Our friendship goes back 17 years to when we met as flat-mates on Study Abroad in London.  And since I don't have a good current shot to share (other than the fancy Ruby Red-velvet Slippers) I thought it would be fun to share one of Jenny when I first knew her, doing a stellar Druid impression. She's a woman of many gifts and talents, that girl. I sure do love her.

Tuesday, November 16, 2010

Pollyanna & Friends

Today is not my day to give the official Jenny update, however I wanted to share some photos I just got. When Sue and I went to see Jenny last Thursday night, we were delighted to be joined by our mutual friend Nicole, who used to live in our neighborhood and now lives in Southern Maryland. She was passing through town on a road trip with her family and stopped in to see Jenny.




Nicole is a skilled photographer and took several pictures of Jenny's designer room. To complement Ashley's decorations, one of Jenny's friends (was it Rachel?) hung three gorgeous "crystal balls" in front of the window, tied with brown satin ribbon.

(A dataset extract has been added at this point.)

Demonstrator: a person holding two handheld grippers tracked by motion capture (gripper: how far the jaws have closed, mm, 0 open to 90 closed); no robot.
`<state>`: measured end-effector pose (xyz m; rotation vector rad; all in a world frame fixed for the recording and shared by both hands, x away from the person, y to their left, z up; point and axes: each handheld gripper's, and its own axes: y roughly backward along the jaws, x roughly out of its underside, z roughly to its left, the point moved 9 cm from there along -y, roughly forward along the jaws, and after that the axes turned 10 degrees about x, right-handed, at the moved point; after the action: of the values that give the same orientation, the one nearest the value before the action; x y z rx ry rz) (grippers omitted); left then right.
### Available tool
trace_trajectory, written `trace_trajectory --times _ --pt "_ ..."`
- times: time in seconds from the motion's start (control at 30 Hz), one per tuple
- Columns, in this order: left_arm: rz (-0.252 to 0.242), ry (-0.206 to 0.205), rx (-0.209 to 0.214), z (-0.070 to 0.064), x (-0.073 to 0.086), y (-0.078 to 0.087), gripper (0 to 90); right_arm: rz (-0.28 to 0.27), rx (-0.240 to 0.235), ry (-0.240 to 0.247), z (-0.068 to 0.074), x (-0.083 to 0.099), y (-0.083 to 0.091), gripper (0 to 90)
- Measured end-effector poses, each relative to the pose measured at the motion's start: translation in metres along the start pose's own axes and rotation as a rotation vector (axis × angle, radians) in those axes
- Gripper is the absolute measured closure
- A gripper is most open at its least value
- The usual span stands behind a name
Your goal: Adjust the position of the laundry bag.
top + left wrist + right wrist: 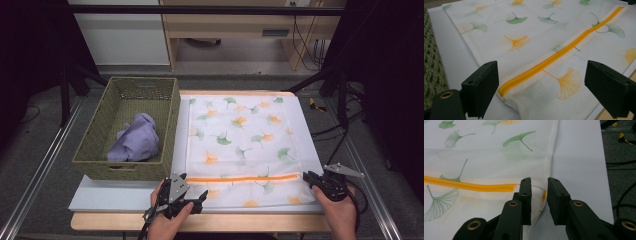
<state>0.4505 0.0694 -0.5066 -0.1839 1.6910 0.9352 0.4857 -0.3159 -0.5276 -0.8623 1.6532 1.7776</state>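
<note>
A white mesh laundry bag (242, 145) printed with green and orange ginkgo leaves lies flat on the white mat (125, 195) that covers the counter, filling the mat's middle and 3 o'clock side. An orange zipper (242, 178) runs across the bag close to its 6 o'clock edge, from the 9 o'clock side to the 3 o'clock side. The left gripper (192, 192) sits at the bag's near corner on the 9 o'clock side, held in a hand that comes in from 6 o'clock; in the left gripper view its jaws stand wide apart, released, with the zipper's end (502, 91) and the bag's corner lying between them and touching neither. The right gripper (311, 179) rests at the bag's edge on the 3 o'clock side, level with the zipper. In the right gripper view (539, 195) its jaws are drawn near each other but leave a narrow gap, gripping nothing; one jaw rests over the bag's hem just past the zipper's closed end (515, 187), the other over the bare mat beside the hem. At 9 o'clock of the bag, just beside it, stands a green woven basket (95, 145) holding a crumpled lilac cloth (136, 140).
</note>
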Motion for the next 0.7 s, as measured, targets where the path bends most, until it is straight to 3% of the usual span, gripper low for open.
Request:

Not only are these crystal balls elegant, they also remind Jenny of the film, "Pollyanna," in which Pollyanna talks about the way the sun refracts through her aunt's crystal chandelier to make rainbows in the room--one of the many ways Pollyanna sought and saw the good in every situation. Jenny is certainly an example of having a positive, Pollyanna-ish attitude even in the midst of this trial.



Here are a few shots of Ashley's handiwork, showcasing the warm fall colors outside.





Ashely deftly mixed elements from art and nature to create an inviting space that reminds Jenny and all who visit her of the beauty that surrounds us, the abundance of our lives, and the importance of our faith in the Savior.




The twinkling white lights next to the window give the room a cozy, even magical, feel, making it a little easier to believe in miracles while you're there.


Sue and I were definitely the LEAST decorative elements in the room that night! Nevertheless, we were grateful to spend some time with Jenny and Nicole.